Liga Mistrzów. Madryt szykuje się na wojnę. "Niemiecka inwazja"

"Niemiecka inwazja na stolicę! Do Madrytu przyjechało 10 tysięcy kibiców Borussii. Policja w stanie gotowości" - krzyczy ze swoich stron madrycki "AS". "Wszystkie siły rzucone na Madryt. Piłkarze wspierani przez kibiców nie czują strachu" - pisze z emfazą niemiecki "Bild". Dziś w 4. kolejce Ligi Mistrzów Real Madryt podejmie na Santiago Bernabeu Borussię Dortmund. Relacja z meczu Zczuba i na żywo od godziny 20.45 w Sport.pl

Poniedziałkowa konferencja z udziałem trenerów obu drużyn przyniosła mnóstwo wzajemnych pochwał i komplementów. Jose Mourinho stwierdził, że Borussia może wygrać całe rozgrywki, a Juergen Klopp nazwał Portugalczyka "wspaniałym człowiekiem", jednym z najlepszych trenerów na świecie. Hiszpańskim i niemieckim mediom daleko od takiej wymiany uprzejmości. Dziennikarze z obu krajów serwują sobie delikatne uszczypliwości, które podkręcają i tak już gorącą atmosferę przed meczem.

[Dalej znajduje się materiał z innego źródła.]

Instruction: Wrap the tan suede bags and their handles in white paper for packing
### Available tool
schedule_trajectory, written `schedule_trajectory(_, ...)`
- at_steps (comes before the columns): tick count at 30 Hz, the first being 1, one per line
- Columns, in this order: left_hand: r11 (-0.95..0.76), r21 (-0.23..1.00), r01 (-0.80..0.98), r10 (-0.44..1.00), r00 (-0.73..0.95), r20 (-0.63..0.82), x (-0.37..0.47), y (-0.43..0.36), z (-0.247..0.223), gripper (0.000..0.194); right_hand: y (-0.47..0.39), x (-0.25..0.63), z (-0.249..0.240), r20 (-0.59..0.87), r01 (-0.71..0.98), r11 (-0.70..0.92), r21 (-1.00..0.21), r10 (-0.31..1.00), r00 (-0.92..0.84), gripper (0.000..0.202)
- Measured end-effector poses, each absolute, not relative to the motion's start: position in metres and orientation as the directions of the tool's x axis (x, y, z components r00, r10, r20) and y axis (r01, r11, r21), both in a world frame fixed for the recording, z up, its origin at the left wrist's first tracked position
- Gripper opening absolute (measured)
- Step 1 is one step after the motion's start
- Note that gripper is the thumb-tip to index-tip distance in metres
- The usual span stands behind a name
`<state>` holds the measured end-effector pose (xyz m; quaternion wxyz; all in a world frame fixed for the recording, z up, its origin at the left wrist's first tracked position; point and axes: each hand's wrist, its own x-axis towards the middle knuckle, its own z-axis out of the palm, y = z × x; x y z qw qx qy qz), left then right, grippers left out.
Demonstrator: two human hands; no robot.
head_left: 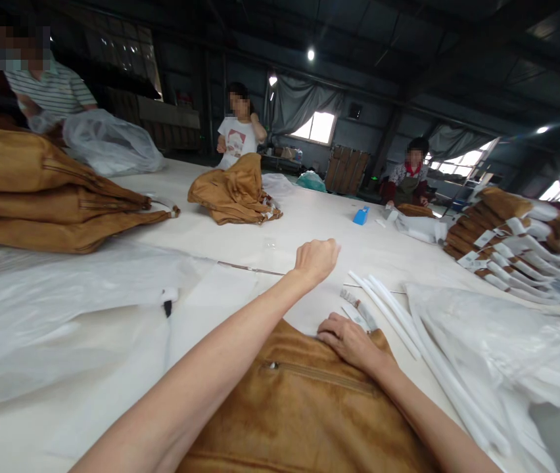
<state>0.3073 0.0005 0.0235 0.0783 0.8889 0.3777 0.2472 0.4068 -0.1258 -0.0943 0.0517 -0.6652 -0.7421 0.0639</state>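
A brown suede-like bag [304, 414] with a zipper [319, 378] across its upper part lies right in front of me. My left hand [317, 261] is raised beyond the bag's top edge, fingers curled into a fist; whatever they may hold is hidden. At that top edge, my right hand [346, 338] has its fingers bent over the brown material, gripping it. White tags and a clear strip [356, 309] lie just past my right hand.
Brown bags are piled at left [23, 190], with a crumpled one [233, 194] farther back. Clear plastic bags [501, 341] and white tubes [393, 315] lie at right, near stacked bags with wrapped handles [511, 236]. A blue object [360, 215] stands mid-table. Several people are beyond.
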Motion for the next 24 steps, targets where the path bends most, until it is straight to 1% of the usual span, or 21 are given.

"Niemieckie zagrożenie" - pisze na okładce madrycki "AS". "To niemiecka inwazja na naszą stolicę. Do Madrytu przyjechało 10 tysięcy fanów Borussii, a w dwóch barach już zabrakło piwa. Policja zwiększyła siły, by ochraniać miasto" - czytamy w środku.

"Wszystkie siły rzucone na Madryt. Piłkarze nie czują strachu" - przyznaje niemiecki "Bild". Gazeta pisze, że zespół z Dortmundu przyjechał tu po zwycięstwo i nieważne, że Sebastian Kehl w ostatnim meczu złamał nos - będzie mógł zagrać w specjalnej, mrocznej masce z włókna szklanego. A wspierać z trybun będzie piłkarzy m.in. pokaźna grupa złożona z ich życiowych partnerek. - Przyjechałyśmy tu, żeby wspierać ich psychicznie - powiedziała Lisa Rossenbach, dziewczyna Romana Weidenfellera.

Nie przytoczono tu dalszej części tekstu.